Exhibit 10.6


                              FORM OF PROMISSORY NOTE

$______                                                         _______ 16, 2000
                                                            Carlsbad, California


         FOR VALUE RECEIVED, _________ (the "Payor") hereby promises to pay
on ________, 2005 to Kinzan.com (the "Payee"), at 2111 Palomar Airport Road,
Suite 250, Carlsbad, California 92009, or at such other place as may be
designated from time to time in writing by Payee, in lawful money of the United
States, the principal sum of ___________________________________________,
plus interest accrued hereunder. This note shall bear interest accrued from the
date hereof until the date of payment at a rate of 6.8% per year.

          1.   This Note is the full recourse promissory note referred to in and
               is entitled to the benefits of the Pledge Agreement dated as of
               the date hereof between the Payor and the Payee, with respect to
               _______ shares of the Common Stock of kinzan.com

          2.   This Note may be prepaid at the option of Payor, in full or in
               part, at any time and from time to time without premium or
               penalty.

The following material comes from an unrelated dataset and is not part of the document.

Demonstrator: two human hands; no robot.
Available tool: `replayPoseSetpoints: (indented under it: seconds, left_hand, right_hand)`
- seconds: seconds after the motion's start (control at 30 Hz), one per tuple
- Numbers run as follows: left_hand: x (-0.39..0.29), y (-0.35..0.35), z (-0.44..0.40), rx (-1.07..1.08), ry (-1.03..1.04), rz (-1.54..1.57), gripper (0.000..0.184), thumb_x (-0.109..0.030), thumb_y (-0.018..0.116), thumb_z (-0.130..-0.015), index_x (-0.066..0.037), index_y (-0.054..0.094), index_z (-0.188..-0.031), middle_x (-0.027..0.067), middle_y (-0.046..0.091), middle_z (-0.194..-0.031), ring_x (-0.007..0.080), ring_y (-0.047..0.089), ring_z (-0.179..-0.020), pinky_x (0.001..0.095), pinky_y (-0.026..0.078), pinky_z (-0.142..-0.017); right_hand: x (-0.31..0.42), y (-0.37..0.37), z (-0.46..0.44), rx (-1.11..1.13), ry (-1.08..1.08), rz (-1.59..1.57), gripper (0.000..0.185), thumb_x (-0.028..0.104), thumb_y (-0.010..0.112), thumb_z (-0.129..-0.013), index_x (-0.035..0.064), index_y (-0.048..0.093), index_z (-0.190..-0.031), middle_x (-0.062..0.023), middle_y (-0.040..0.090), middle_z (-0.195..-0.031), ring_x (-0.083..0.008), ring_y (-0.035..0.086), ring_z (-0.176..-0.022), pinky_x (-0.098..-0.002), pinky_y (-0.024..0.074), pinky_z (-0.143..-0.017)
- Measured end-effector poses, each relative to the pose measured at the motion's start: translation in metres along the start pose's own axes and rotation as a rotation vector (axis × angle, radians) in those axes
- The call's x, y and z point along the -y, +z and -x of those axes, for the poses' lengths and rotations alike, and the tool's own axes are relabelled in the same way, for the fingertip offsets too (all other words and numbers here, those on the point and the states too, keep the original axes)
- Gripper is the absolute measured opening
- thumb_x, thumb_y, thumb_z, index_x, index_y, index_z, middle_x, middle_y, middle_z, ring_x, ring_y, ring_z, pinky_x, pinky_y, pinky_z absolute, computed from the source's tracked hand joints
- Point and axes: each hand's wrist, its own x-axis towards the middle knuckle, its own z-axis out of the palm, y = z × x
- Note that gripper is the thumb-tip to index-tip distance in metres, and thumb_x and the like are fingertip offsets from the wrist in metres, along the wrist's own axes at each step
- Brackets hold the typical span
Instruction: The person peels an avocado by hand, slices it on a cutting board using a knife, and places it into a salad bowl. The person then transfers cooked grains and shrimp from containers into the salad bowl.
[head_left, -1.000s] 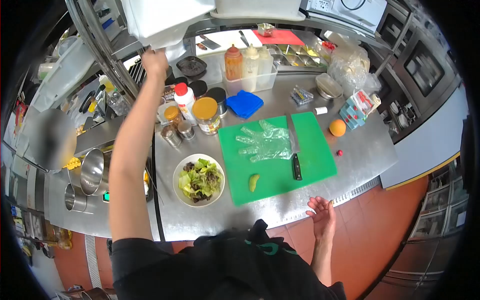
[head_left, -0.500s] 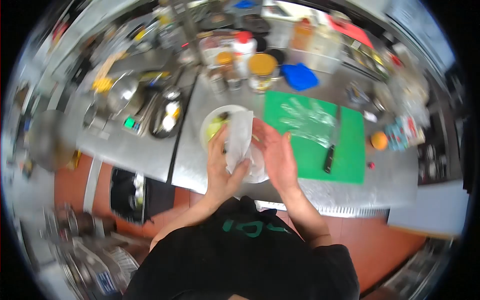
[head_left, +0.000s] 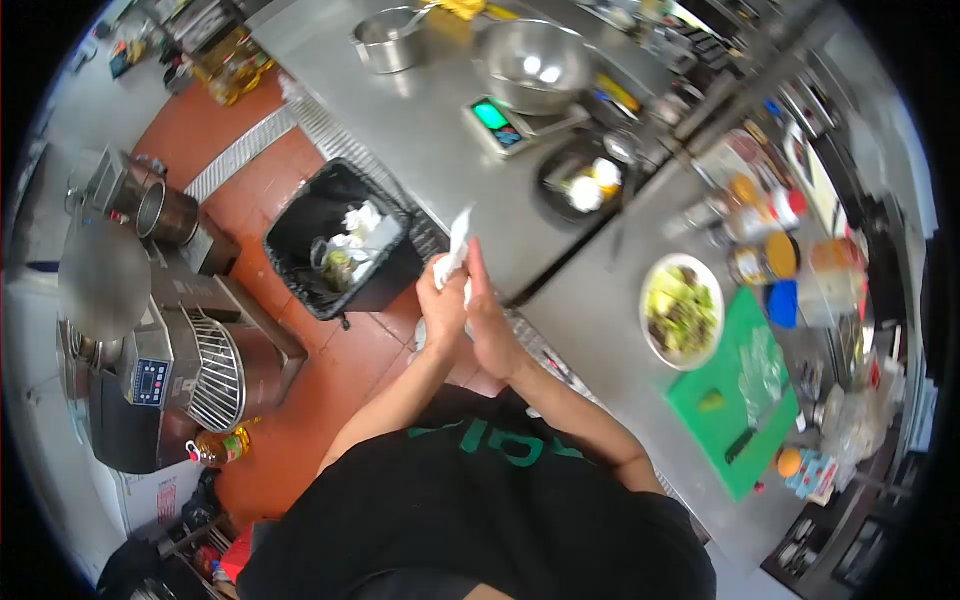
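A crumpled white paper towel (head_left: 458, 245) is pressed between my hands, its loose end sticking up past the fingers. My left hand (head_left: 441, 308) is wrapped around its lower part. Against the other side lies my right hand (head_left: 488, 318), fingers straight and close together, palm turned toward the left. The two hands hide most of the towel. To their left on the floor stands a black bin (head_left: 388, 285) with a liner, holding white paper and some green scraps. To the right on the counter, a white bowl (head_left: 646, 325) contains leafy salad.
A green cutting board (head_left: 690, 395) bears a clear plastic glove (head_left: 762, 368), a knife (head_left: 740, 446) and a green piece. Across the counter are a scale (head_left: 510, 137), metal bowl (head_left: 530, 70) and dark dish (head_left: 557, 182). A floor machine (head_left: 215, 365) stands left.
My view and body have turned left, from the cutting board toward the bin. My hands, with the paper towel, have left the salad bowl; my right hand has closed in against the towel.
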Motion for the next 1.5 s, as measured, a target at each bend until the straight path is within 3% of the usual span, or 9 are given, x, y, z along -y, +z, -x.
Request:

All payments shall be allocated first to accrued but
               unpaid interest and then to principal.

          3.   In the event Payor defaults in the payment when due of the
               principal interest on this Note, Payee, at its option, without
               notice, may declare all principal and accrued interest to be
               immediately due and payable.

          4.   If this Note is not paid in accordance with its terms and is
               placed in the hands of an attorney for collection, or if suit be
               instituted hereon, Payor shall pay Payee, in addition to
               principal and accrued interest, all costs of collection of the
               principal and accrued interest, including, without limitation,
               reasonable attorney's fees for the enforcement of this Note.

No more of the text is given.